Majesty I am sure you used your royal influence to find that vanda. When I was searching for my avatar I wanted that particular vanda and couldn't make it. Although my actual avatar is one. 
Out, isto já é covardia e ainda mais com aquele pôr-de-sol! Ai ai ai!
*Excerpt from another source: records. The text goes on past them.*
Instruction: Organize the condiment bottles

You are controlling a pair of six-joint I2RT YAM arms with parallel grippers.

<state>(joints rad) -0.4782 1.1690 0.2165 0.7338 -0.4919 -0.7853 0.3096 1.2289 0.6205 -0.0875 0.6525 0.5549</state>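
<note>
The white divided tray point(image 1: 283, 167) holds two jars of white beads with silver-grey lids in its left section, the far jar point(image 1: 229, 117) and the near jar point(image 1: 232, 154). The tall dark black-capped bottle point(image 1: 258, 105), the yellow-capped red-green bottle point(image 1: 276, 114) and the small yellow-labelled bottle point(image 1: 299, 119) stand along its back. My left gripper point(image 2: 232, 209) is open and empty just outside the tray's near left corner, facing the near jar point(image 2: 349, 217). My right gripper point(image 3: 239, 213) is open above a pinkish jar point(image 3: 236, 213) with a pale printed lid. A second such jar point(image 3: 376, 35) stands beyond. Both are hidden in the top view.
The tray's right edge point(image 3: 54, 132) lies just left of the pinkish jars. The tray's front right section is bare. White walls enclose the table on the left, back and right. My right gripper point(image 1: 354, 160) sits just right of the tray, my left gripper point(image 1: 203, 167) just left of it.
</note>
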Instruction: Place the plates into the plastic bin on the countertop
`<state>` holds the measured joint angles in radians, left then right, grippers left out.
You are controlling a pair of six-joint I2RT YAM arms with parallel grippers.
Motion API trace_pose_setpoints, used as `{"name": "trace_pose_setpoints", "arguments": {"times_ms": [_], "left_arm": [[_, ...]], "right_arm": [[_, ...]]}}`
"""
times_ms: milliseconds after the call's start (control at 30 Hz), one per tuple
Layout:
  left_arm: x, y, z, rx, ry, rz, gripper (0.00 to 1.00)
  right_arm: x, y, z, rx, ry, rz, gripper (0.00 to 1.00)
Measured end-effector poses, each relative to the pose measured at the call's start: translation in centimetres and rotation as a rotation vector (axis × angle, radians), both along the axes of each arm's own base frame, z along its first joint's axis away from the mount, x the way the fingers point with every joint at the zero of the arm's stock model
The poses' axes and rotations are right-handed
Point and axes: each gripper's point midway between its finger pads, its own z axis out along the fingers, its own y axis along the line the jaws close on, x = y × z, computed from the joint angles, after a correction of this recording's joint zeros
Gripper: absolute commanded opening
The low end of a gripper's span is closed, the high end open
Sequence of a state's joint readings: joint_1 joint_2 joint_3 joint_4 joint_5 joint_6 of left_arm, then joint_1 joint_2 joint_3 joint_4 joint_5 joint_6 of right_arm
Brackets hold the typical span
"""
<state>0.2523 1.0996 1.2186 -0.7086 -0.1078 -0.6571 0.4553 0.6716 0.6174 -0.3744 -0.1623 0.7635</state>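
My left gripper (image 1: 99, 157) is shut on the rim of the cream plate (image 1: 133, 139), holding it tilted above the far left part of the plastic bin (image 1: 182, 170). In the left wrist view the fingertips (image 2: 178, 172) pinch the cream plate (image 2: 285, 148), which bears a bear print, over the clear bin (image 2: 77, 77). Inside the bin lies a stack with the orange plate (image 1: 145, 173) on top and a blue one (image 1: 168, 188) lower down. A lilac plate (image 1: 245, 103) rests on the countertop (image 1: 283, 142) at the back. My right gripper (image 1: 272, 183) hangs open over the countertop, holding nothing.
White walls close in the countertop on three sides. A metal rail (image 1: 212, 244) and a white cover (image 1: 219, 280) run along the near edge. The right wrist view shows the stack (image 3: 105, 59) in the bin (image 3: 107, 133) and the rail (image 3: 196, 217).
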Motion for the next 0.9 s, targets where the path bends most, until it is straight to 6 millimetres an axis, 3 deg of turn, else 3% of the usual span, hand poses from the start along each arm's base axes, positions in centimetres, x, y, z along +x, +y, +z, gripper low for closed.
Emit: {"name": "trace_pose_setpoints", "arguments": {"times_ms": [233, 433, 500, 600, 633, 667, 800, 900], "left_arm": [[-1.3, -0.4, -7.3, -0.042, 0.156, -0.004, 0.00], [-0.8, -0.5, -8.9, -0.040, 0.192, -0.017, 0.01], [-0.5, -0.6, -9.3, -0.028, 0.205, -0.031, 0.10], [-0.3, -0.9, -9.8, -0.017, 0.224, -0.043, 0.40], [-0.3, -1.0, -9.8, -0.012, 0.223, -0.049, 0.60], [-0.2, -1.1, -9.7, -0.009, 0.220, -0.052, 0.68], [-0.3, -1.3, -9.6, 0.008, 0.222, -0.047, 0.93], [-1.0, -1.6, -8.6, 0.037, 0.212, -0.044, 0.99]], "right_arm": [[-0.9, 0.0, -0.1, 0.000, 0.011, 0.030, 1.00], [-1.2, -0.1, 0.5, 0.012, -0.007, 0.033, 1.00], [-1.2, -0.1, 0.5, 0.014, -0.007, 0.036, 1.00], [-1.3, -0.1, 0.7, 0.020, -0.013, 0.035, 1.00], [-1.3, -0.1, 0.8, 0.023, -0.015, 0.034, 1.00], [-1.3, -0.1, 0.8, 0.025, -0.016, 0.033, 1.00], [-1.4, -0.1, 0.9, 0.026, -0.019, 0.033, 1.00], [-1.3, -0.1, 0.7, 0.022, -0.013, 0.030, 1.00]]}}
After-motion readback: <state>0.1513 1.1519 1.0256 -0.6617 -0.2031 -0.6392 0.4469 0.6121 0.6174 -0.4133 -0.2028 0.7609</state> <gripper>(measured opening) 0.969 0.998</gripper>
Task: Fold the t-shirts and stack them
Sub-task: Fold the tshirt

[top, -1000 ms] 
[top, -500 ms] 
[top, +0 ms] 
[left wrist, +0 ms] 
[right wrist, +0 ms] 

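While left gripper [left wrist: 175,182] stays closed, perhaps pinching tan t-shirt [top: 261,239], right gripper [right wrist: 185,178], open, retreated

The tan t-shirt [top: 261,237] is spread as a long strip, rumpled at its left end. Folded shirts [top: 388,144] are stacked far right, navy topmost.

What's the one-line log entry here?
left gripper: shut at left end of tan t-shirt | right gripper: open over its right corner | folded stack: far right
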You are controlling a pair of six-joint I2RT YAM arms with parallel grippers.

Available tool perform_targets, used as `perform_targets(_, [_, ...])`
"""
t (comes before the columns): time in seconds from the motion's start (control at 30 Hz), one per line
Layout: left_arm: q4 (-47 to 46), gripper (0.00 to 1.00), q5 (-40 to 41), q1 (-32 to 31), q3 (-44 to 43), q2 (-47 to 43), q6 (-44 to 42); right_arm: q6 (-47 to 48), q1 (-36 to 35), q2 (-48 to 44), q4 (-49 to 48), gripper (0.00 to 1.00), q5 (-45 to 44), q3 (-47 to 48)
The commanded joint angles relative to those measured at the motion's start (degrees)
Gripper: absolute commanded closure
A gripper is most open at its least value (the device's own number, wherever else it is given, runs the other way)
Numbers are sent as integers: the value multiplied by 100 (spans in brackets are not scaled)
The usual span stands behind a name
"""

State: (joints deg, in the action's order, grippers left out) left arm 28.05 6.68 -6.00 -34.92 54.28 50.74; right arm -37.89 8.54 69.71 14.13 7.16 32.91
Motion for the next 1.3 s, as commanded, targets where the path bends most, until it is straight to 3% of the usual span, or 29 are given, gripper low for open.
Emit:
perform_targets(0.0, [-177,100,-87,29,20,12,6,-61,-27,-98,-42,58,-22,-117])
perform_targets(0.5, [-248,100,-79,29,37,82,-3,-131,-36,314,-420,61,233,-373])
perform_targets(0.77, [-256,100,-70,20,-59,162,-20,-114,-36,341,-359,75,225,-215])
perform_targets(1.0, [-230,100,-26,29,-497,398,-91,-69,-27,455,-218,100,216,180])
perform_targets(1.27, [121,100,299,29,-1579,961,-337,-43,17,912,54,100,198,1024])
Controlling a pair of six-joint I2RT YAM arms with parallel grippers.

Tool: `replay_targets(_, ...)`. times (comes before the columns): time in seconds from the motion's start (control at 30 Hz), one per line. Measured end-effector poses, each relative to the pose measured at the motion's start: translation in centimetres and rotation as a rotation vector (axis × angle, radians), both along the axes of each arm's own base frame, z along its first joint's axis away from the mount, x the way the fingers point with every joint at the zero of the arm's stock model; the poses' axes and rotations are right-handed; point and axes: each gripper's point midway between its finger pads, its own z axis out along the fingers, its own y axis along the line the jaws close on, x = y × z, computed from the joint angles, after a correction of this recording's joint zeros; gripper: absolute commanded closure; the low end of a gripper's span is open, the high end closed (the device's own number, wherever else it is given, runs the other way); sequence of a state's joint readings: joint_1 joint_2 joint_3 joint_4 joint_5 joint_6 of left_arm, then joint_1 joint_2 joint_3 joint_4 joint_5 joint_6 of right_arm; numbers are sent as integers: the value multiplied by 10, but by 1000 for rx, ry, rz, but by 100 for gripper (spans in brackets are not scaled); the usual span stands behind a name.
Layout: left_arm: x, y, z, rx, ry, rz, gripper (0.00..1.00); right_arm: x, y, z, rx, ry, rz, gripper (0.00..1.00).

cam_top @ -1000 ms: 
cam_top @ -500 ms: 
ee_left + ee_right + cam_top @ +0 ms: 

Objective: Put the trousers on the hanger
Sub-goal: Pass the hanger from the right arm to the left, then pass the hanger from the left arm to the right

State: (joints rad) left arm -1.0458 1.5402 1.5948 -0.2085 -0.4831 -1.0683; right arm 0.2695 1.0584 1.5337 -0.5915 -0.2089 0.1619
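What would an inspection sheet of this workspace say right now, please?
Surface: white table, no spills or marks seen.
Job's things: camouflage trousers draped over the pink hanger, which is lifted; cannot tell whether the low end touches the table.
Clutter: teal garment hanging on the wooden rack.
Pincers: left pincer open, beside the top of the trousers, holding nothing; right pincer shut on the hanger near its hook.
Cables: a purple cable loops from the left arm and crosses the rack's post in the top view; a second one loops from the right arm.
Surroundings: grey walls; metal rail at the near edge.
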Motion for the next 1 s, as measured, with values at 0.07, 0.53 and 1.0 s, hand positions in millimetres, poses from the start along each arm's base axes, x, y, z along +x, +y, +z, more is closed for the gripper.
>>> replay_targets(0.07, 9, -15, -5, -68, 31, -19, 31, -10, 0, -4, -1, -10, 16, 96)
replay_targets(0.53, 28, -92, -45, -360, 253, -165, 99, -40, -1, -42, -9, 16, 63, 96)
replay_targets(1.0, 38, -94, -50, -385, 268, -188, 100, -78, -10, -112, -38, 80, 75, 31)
Estupendo!
Pickypuck - olé! 
Meizita, um dia vou aprender catalão para agradecer, ok?
Cherine chérie!


----------



## anangelaway

_Vanda_, tu es superbe !!! ​ 
​ 
_Bravo, et vraiment merci._ ​ 
This is for you gorgeous.​


----------



## lauranazario

Bravo, Vanda!
Here is a gift to celebrate your 3000 posts filled with kind advice and insightful comments! 

Caribbean hugs,
Laura N.


----------



## Jana337

Vandinko,

dobře vím, že Ti to *někdo*  přeloží,
 takže si dovolím poblahopřát Ti
 ve své mateřštině.

Svatá matka Vanda 
je zde ve fóru 
ztělesněním dobroty a výborné nálady.

Jen tak dále! 

Jana
​


----------



## Vanda

Anginha, estou dançando o hula-hula com teu lindo presente.

Laurinha, que joya hermosa! Ahora quiero una igual aquella! 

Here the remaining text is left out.